Song by Elisabeth Andreasson

from the album Angel of the Morning
- Language: Swedish
- Released: 1981
- Genre: Country pop
- Label: Mariann
- Songwriter: Lasse Holm
- Composer: Lasse Holm

= Då lyser en sol =

"Då lyser en sol" is a Swedish language ballad, written in 1981 by Lasse Holm. In 1981, Elisabeth Andreasson recorded the song. The song text is, in an astronomical aspect, about the Sun and what it the Sun means for the life on Earth. The song text also describes how the dusk falls and the night arrives to the town.
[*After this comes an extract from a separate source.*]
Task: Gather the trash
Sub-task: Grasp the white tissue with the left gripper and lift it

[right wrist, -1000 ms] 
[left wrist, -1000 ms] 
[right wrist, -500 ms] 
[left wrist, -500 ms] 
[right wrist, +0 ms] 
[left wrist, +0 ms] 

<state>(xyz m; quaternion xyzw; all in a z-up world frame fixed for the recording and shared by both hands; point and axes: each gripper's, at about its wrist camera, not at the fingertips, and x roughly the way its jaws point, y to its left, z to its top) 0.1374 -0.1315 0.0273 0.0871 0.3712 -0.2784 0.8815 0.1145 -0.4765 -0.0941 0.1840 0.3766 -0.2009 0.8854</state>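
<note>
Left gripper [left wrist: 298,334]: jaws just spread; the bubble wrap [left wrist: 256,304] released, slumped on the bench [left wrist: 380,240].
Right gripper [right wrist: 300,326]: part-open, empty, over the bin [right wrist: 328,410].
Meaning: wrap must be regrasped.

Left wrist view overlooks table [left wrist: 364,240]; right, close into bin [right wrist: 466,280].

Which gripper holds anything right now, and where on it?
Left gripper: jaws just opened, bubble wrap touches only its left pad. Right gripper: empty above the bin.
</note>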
But it's also a love song about making a darling happy. The song is on the singer Elisabeth Andreassons 1981 album "Angel of the Morning". The song has later been sung by many artists, sometimes with a changed text. In 1986 Trygve Henrik Hoff wrote a Norwegian language text: Det skal lyse en sol, which Sissel Kyrkjebø sang. The Sissel Kyrkjebø version was on the Sveriges Radio hitlist Svensktoppen for 17 rounds, during the period 8 November 1987-6 March 1988, with 4th place as best result there.

The song was also recorded by Leif Bloms on 1983 album Leif Bloms jubileumsalbum 25 år and by the Streaplers on the 1985 album En så'n natt.